If NOW were correct that this Court's analysis of CLP's claims necessarily hinges on the FDCA and its implementing regulations, nearly every DCCPPA claim could be brought in federal court. But as has been discussed at length above, nearly every DCCPA claim for which removal to federal court has been challenged has been remanded to D.C. Superior Court, including under circumstances comparable to those present here. For example, in General Mills, plaintiffs challenged defendants' marketing of certain food products as “natural” and “healthy” because those products contained the pesticide glyphosate. Gen. Mills, 235 F.Supp.3d at 228. Although the court acknowledged that the Environmental Protection Agency had established regulations governing acceptable levels of glyphosate residues in food crops, those regulations “at most . . . are potentially relevant as a defense, but that does not provide federal question jurisdiction.” Id. at 232; see also R.C. Bigelow, 314 F.Supp.3d at 357-58 (holding that regulations over food labeling were relevant as a federal defense and were not necessarily raised by DCCPPA challenge); Animal Legal Def. Fund, 249 F.Supp.3d at 58 (same regarding federal meat labelling and packaging regulations). Likewise here: although FDA regulations govern the formulation, labeling, and advertising of prenatal vitamins, those regulations are relevant only as a defense and are not “necessarily raised” by CLP's claims.

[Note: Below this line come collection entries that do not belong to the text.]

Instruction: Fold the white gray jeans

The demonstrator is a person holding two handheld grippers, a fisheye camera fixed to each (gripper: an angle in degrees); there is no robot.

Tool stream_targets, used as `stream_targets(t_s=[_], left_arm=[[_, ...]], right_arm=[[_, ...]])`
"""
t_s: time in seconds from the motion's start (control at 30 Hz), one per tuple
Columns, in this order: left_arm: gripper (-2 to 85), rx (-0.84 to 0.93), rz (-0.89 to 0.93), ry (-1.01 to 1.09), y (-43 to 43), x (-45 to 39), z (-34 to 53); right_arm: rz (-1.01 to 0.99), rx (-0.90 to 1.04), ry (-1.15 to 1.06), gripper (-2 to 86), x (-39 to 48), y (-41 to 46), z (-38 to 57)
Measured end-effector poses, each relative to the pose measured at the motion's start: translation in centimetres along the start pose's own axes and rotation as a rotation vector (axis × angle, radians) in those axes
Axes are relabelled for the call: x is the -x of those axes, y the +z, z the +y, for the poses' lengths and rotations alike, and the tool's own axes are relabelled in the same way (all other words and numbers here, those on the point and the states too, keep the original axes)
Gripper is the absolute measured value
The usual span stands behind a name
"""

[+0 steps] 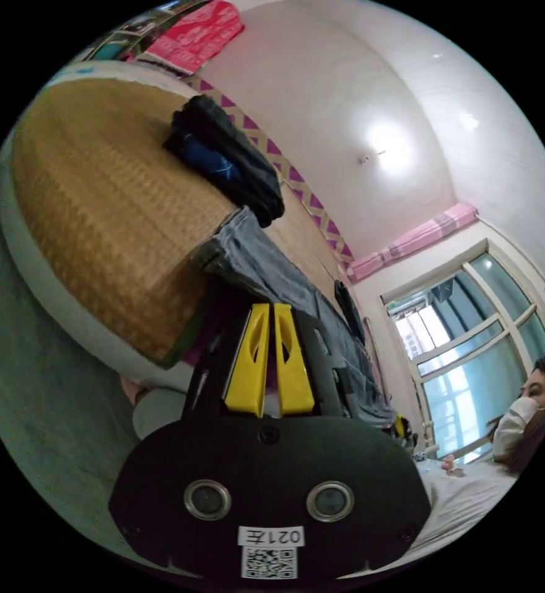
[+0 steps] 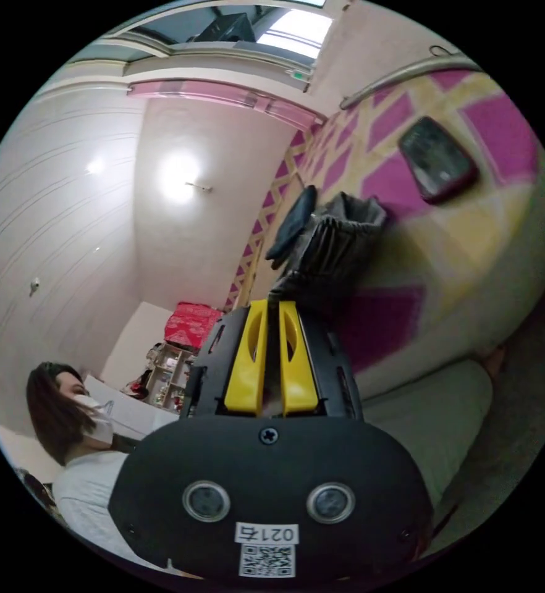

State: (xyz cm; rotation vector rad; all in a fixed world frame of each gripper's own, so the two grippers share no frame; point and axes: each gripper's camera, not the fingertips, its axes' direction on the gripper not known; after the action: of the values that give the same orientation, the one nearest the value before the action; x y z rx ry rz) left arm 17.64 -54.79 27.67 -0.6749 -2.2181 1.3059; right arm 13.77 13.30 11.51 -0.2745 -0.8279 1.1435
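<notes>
Nearby, dark clothes (image 1: pixel 226 157) beside jeans (image 1: pixel 272 262)

The left gripper (image 1: pixel 270 307) has its yellow fingers (image 1: pixel 248 364) closed together, with no cloth visibly between them. Just beyond the tips, grey jeans (image 1: pixel 272 265) lie stretched along the woven straw mat (image 1: pixel 99 204) on the bed. A dark folded garment (image 1: pixel 229 154) rests beside the jeans' far end.

I'm in a bedroom at home: a bed (image 1: pixel 56 272) with a woven straw mat (image 1: pixel 105 204) lies before me, folded dark clothes (image 1: pixel 229 154) on it. A window (image 1: pixel 470 346) has a rolled pink curtain (image 1: pixel 414 238) above, and a ceiling light (image 1: pixel 387 145) glows overhead.
</notes>
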Motion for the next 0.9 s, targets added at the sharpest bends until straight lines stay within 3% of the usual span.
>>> stream_targets(t_s=[0.23, 0.4, 0.47, 0.6, 0.9], left_arm=[[-0.6, 0.096, -0.079, 0.11, 7.6, -7.0, -11.7], [4.1, 0.228, -0.223, 0.042, 19.0, -5.1, -16.6], [5.7, 0.247, -0.325, 0.031, 21.6, -3.1, -16.9], [6.1, 0.178, -0.354, 0.088, 19.9, -1.1, -15.5], [5.9, 0.326, -0.252, 0.418, 20.4, -4.2, -6.9]], right_arm=[[-0.017, 0.06, -0.077, 2.5, 3.3, 9.7, -13.4], [0.144, 0.123, -0.068, 5.2, -0.7, 20.7, -20.2], [0.314, 0.163, -0.077, 7.0, -3.1, 24.4, -21.5], [0.436, 0.18, -0.221, 7.0, -2.3, 24.8, -20.1], [0.37, 0.659, -0.814, 4.9, 4.5, 32.2, -1.2]])
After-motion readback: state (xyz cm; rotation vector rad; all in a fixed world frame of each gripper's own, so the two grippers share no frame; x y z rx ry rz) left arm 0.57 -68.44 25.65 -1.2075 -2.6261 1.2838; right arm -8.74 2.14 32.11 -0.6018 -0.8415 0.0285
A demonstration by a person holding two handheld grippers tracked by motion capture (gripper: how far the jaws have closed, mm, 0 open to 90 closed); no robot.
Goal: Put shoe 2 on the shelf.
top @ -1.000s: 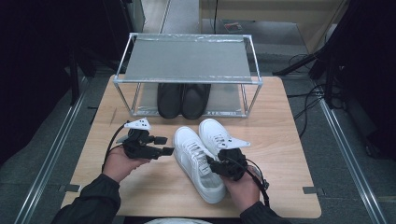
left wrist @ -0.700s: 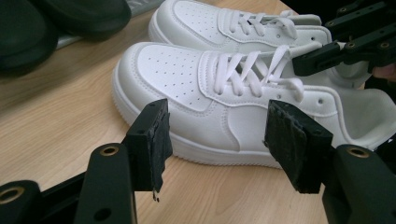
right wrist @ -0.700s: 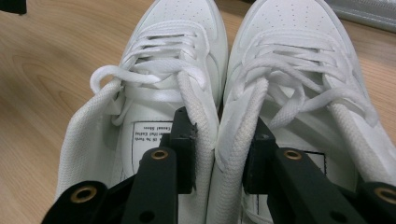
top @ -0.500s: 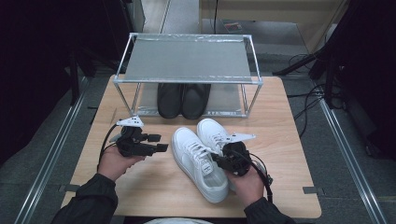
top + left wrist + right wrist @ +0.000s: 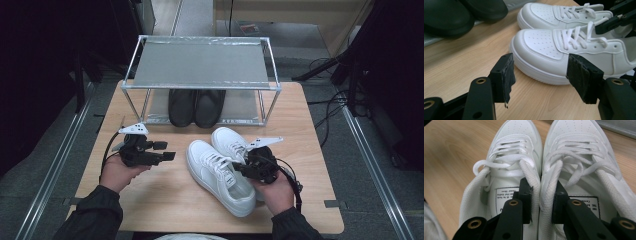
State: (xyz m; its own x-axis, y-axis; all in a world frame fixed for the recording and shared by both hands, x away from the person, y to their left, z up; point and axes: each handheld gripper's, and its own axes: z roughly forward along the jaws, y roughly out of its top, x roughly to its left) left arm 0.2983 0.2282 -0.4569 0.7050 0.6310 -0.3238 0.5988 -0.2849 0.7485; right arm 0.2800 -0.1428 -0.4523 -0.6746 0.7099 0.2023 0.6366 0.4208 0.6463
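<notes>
Two white lace-up sneakers [image 5: 215, 175] lie side by side on the wooden table [image 5: 165, 205], toes pointing toward the rack. My right gripper [image 5: 541, 192] has one jaw inside each shoe. Its jaws have just been closing, and they now pinch the two inner collars [image 5: 540, 182] together. From above, the right gripper [image 5: 239, 167] sits over the shoes' heel openings. My left gripper [image 5: 541, 72] is open and holds nothing. It hovers beside the toe of the nearer sneaker [image 5: 544, 47]. From above, that left gripper [image 5: 167, 151] is to the left of the pair.
A metal-framed rack [image 5: 200, 62] stands at the back of the table. A pair of black shoes [image 5: 195, 106] sits on its lower level. Cables trail from both grippers. Bare wood lies in front of the sneakers and to their left.
My right hand has shifted slightly right and farther up the table at the sneakers' heels. The left hand has drifted a little to the left.
</notes>
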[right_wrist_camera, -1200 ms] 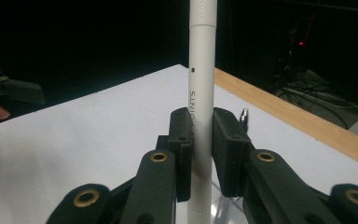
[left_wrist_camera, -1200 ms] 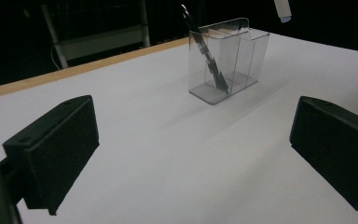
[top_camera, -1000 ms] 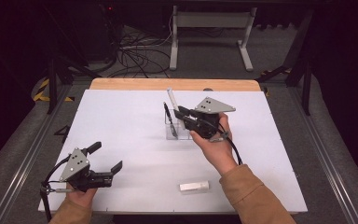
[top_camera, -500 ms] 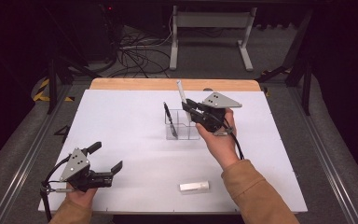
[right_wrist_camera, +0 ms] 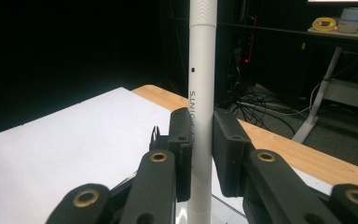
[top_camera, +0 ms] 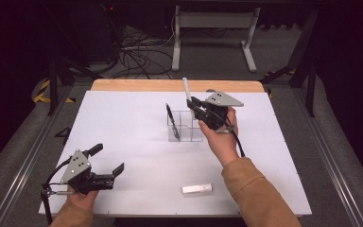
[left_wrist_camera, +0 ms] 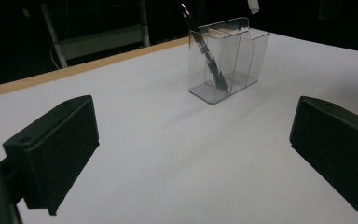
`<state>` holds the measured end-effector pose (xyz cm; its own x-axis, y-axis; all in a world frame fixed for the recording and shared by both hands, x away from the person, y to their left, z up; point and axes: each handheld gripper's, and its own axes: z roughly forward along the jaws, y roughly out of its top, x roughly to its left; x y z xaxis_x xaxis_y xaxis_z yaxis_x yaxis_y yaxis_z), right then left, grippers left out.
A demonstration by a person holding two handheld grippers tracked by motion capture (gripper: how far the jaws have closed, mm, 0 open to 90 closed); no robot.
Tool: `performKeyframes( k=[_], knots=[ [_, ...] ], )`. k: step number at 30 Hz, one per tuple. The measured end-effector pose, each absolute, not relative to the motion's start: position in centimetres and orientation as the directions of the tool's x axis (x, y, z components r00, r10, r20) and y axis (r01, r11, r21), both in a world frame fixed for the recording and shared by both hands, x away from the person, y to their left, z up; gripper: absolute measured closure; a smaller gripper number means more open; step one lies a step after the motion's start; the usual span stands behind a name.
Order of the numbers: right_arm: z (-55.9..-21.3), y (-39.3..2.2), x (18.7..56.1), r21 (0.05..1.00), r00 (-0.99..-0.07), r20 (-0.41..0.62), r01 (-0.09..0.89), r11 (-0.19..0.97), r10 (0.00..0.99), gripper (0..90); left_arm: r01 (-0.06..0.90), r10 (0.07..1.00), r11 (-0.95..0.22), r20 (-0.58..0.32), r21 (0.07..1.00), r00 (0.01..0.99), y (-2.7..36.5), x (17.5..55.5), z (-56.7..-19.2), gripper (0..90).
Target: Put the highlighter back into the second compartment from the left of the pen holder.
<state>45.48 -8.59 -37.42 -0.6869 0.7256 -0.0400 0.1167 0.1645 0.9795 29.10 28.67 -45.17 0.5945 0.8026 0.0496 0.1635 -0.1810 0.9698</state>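
My right gripper [top_camera: 193, 105] is shut on a white pen [top_camera: 186, 89] and holds it nearly upright above the right side of a clear plastic holder [top_camera: 191, 132]. In the right gripper view the white pen [right_wrist_camera: 200, 84] runs straight up between the two pads of that gripper [right_wrist_camera: 200, 149]. A black pen [top_camera: 170, 115] leans in the holder's left compartment. My left gripper [top_camera: 108, 158] rests open near the table's front left with nothing in it. From the left gripper view, its jaws [left_wrist_camera: 191, 154] stand wide apart, facing the holder [left_wrist_camera: 233, 60] and the black pen [left_wrist_camera: 206, 51].
A white cap [top_camera: 197, 188] lies on the white tabletop [top_camera: 123, 118] near the front edge, right of centre. A wooden strip [top_camera: 137, 85] borders the far edge. Cables and a desk frame [top_camera: 212, 28] sit on the floor beyond.
My right gripper has carried the white pen to the right and a little farther away, over the holder. The left gripper has stayed put.
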Motion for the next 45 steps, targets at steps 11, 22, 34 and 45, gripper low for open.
performKeyframes(
  k=[11,22,34,45],
  knots=[
    [-38.6,-7.5,46.1,0.974,-0.688,-0.009,0.158,0.161,0.726,78.9,0.162,0.803,-0.180,0.050,0.970,0.594,28.7,29.1,-45.2,2.0],
    [-40.0,-7.1,46.7,0.966,-0.681,0.017,0.201,0.164,0.732,78.8,0.160,0.802,-0.185,0.055,0.970,0.595,28.8,29.1,-45.1,2.0],
    [-41.4,-6.8,47.0,0.955,-0.684,0.043,0.243,0.171,0.728,78.8,0.162,0.803,-0.182,0.051,0.970,0.594,28.7,29.1,-45.2,2.0],
    [-42.3,-6.9,47.0,0.944,-0.692,0.067,0.277,0.179,0.719,78.7,0.162,0.802,-0.187,0.055,0.969,0.595,28.8,29.1,-45.1,2.0]
  ],
)
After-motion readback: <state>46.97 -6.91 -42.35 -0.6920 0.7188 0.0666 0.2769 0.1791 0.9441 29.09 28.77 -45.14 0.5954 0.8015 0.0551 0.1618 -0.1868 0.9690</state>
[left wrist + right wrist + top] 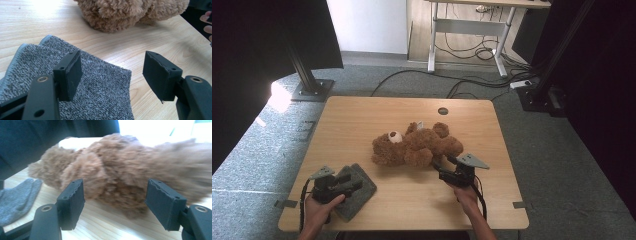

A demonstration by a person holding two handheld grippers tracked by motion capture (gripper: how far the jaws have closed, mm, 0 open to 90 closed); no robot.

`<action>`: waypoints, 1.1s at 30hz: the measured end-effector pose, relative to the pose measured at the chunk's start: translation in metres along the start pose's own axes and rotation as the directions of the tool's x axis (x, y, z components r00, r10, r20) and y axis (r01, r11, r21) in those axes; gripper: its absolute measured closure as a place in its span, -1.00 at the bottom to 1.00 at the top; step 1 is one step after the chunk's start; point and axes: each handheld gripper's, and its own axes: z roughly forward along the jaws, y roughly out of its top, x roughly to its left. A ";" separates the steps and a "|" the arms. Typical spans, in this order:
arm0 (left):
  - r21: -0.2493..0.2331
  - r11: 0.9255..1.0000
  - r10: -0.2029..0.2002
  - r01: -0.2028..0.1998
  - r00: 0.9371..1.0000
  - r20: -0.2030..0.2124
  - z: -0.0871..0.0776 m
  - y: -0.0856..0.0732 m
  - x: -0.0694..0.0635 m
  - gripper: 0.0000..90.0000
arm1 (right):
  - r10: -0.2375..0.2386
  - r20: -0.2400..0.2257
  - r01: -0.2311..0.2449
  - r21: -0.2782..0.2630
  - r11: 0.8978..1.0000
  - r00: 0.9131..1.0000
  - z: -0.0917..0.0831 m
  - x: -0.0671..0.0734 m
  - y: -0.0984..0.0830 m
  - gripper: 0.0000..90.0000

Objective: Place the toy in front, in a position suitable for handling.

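Note:
A brown teddy bear (pixel 417 145) lies on its side in the middle of the wooden table (pixel 362 115). My right gripper (pixel 443 164) sits just in front of the bear's lower body, open. In the right gripper view the bear (pixel 120 170) lies beyond the right gripper (pixel 115 197), with nothing between the pads. A folded grey cloth (pixel 364 192) rests at the front left. My left gripper (pixel 354 181) hovers over it, open. In the left gripper view the cloth (pixel 100 87) lies beneath the spread jaws of the left gripper (pixel 112 70), and the bear (pixel 130 12) lies farther off.
A round cable hole (pixel 442 111) sits near the table's far edge. Beyond the table are a white desk frame (pixel 432 45), floor cables (pixel 472 52) and black stands (pixel 307 75). The fingers of the person's other hand (pixel 206 22) show at the right edge of the left gripper view.

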 end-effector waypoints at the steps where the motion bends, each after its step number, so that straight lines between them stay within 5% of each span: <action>1: 0.002 1.000 0.002 -0.002 1.000 -0.008 0.000 0.000 0.000 -0.36 | 0.010 0.013 -0.010 -0.004 1.000 1.000 -0.004 -0.006 -0.001 -0.32; 4: 0.033 0.999 0.021 -0.019 0.998 -0.067 -0.002 0.001 -0.001 -0.49 | 0.033 0.029 -0.032 -0.012 0.999 0.999 -0.010 -0.015 -0.003 -0.32; 8: 0.080 0.996 0.042 -0.035 0.995 -0.088 0.000 -0.001 0.001 -0.66 | 0.040 0.043 -0.040 -0.014 0.999 0.998 -0.013 -0.021 -0.005 -0.32; 11: 0.167 0.984 0.080 -0.061 0.991 -0.110 0.008 -0.005 0.001 -0.78 | 0.044 0.050 -0.043 -0.014 0.999 0.998 -0.013 -0.022 -0.006 -0.32; 12: 0.212 0.974 0.110 -0.079 0.984 -0.142 0.014 -0.009 0.001 -0.86 | 0.042 0.053 -0.041 -0.011 0.999 0.998 -0.013 -0.023 -0.006 -0.32; 13: 0.212 0.974 0.110 -0.079 0.984 -0.142 0.014 -0.009 0.001 -0.89 | 0.040 0.053 -0.039 -0.009 0.999 0.998 -0.012 -0.023 -0.007 -0.32; 14: 0.233 0.968 0.130 -0.089 0.977 -0.170 0.015 -0.011 0.000 -0.90 | 0.037 0.055 -0.037 -0.007 0.999 0.998 -0.012 -0.023 -0.007 -0.32; 17: 0.246 0.966 0.128 -0.086 0.978 -0.164 0.017 -0.013 -0.001 -0.94 | 0.033 0.061 -0.033 0.000 0.999 0.998 -0.012 -0.023 -0.008 -0.32; 21: 0.288 0.951 0.160 -0.110 0.975 -0.157 0.026 -0.015 -0.006 -1.00 | 0.040 0.073 -0.041 0.009 0.999 0.997 -0.011 -0.025 -0.010 -0.31; 24: 0.307 0.943 0.190 -0.130 0.966 -0.176 0.032 -0.017 -0.010 -1.00 | 0.042 0.076 -0.043 0.012 0.999 0.996 -0.011 -0.026 -0.010 -0.31; 25: 0.314 0.938 0.211 -0.145 0.960 -0.186 0.034 -0.018 -0.012 -1.00 | 0.047 0.082 -0.048 0.016 0.999 0.995 -0.010 -0.026 -0.011 -0.31; 26: 0.330 0.928 0.251 -0.173 0.945 -0.211 0.038 -0.019 -0.015 -1.00 | 0.050 0.085 -0.052 0.019 0.998 0.995 -0.010 -0.027 -0.011 -0.31; 28: 0.339 0.924 0.262 -0.177 0.939 -0.224 0.040 -0.019 -0.017 -1.00 | 0.051 0.086 -0.053 0.021 0.998 0.995 -0.009 -0.027 -0.011 -0.31; 33: 0.329 0.929 0.256 -0.170 0.938 -0.236 0.039 -0.017 -0.016 -0.92 | 0.044 0.093 -0.047 0.035 0.998 0.995 -0.008 -0.025 -0.013 -0.30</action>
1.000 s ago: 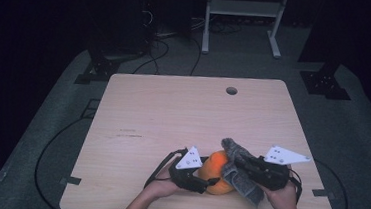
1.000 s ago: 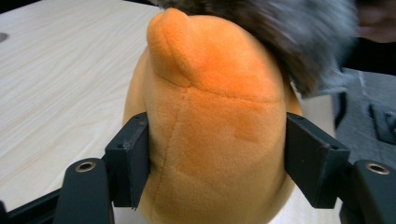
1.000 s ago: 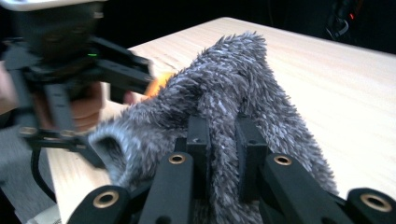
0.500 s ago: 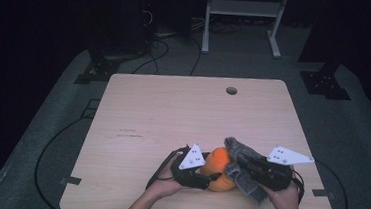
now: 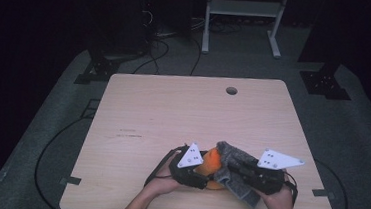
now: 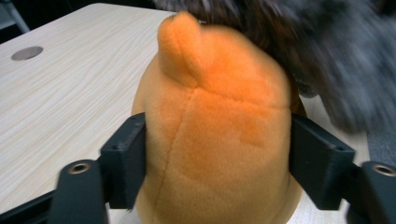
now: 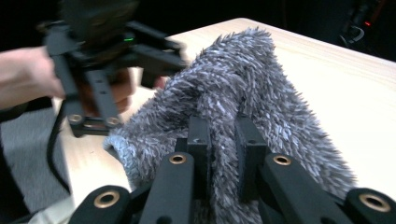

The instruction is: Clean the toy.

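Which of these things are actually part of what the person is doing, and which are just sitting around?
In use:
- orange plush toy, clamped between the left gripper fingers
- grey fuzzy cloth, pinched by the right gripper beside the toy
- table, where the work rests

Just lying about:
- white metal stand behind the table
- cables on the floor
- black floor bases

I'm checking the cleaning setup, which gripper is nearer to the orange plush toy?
Left. The left gripper clamps the orange plush toy between its jaws; the right gripper is beside it, shut on the grey fuzzy cloth.
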`<state>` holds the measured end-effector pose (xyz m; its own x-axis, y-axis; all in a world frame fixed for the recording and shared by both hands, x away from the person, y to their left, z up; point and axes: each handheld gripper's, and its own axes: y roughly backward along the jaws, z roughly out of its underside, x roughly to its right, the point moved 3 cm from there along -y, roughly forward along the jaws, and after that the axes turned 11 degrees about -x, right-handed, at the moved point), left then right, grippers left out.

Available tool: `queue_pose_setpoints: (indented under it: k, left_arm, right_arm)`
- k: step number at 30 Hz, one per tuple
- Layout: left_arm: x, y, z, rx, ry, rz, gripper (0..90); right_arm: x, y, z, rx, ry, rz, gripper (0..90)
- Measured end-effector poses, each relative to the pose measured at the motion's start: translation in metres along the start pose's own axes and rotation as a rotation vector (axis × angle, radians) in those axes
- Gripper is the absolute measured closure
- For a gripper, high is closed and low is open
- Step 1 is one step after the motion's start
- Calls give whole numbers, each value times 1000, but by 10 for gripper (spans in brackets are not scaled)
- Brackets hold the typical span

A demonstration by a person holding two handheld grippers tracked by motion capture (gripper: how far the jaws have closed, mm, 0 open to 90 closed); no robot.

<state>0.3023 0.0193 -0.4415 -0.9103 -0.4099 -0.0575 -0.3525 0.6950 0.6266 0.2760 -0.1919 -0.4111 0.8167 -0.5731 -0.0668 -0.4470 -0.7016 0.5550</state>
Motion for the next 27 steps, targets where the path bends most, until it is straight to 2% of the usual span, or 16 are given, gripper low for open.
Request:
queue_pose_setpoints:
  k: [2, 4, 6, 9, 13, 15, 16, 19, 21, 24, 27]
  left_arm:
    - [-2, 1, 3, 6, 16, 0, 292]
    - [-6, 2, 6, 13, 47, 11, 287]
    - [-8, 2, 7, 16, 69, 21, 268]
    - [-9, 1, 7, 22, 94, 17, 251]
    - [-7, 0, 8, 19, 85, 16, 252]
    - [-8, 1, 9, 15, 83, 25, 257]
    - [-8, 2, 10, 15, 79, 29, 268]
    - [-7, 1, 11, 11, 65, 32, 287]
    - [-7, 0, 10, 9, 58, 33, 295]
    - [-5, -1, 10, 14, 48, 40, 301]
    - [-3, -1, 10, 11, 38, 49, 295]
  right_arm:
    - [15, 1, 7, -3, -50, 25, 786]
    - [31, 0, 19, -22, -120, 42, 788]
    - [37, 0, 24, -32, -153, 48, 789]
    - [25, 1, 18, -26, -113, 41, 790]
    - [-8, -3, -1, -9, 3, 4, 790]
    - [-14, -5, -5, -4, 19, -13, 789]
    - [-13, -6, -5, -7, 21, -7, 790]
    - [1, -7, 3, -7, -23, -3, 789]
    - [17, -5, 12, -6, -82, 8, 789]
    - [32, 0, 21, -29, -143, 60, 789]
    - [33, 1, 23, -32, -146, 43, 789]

Even assuming, arguendo, that the issue whether NOW's products were “adulterated” under FDA regulations was necessarily raised here, it would not constitute a “substantial” issue as defined in Grable and Gunn. “[I]t is not enough that the federal issue be significant to the particular parties in the immediate suit”; rather, “[t]he substantiality inquiry under Grable looks . . . to the importance of the issue to the federal system as a whole.” Gunn, 568 U.S. at 260. NOW does not-and could not possibly-cite any caselaw in support of its assertion that the application of the provisions of the FDCA and FDA regulations here is important to the federal system; it is not. Indeed, “Congress did not provide a federal remedy for consumers harmed by unsafe or ineffective drugs in the 1938 [FDCA] or in any subsequent amendment” because “[e]vidently, it determined that widely available state rights of action provided appropriate relief for injured consumers.” Wyeth v. Levine, 555 U.S. 555, 574 (2009). This determination, in turn, “is tantamount to a congressional conclusion that the presence of a claimed violation of the [FDCA] as an element of a state cause of action is insufficiently ‘substantial' to confer federal-question jurisdiction.” Merrell Dow Pharms. Inc. v. Thompson, 478 U.S. 804, 814 (1986); see also Total Health Network, 321 F.Supp.3d at 88 (“[I]n circumstances such as the one presented here (i.e., where the District of Columbia has essentially provided a cause of action for the enforcement of a federal duty that Congress did not wish to have privately enforced) it would be unmistakably disruptive to Congress's intent to open the backdoor to the federal courts and allow what would likely be a flood of state-law litigation regarding all sorts of otherwise unenforceable federal standards under the courts' ‘arising under' jurisdiction.”).

NOW once again resorts to Hain Celestial, the lone DCCPPA case in which a court found federal question jurisdiction under Grable. See Def.'s Notice ¶ 24 (citing 285 F.Supp.3d at 102 n.2). But again, the plaintiff there did not contest removal, and the court's finding that the Grable elements were satisfied was contained in a footnote with no supporting analysis or explanation. Hain Celestial thus gives this Court no reason to doubt the clear weight of authority discussed above. Hence, because CLP's state-law claims under the DCCPPA do not necessarily raise a substantial federal issue, the Court does not have federal question jurisdiction over this action.

Conclusion

For the foregoing reasons, the Court concludes it lacks subject-matter jurisdiction over this case. The Court will, therefore, grant CLP's motion to remand and deny NOW's motion to dismiss as moot. A separate order will issue on this date.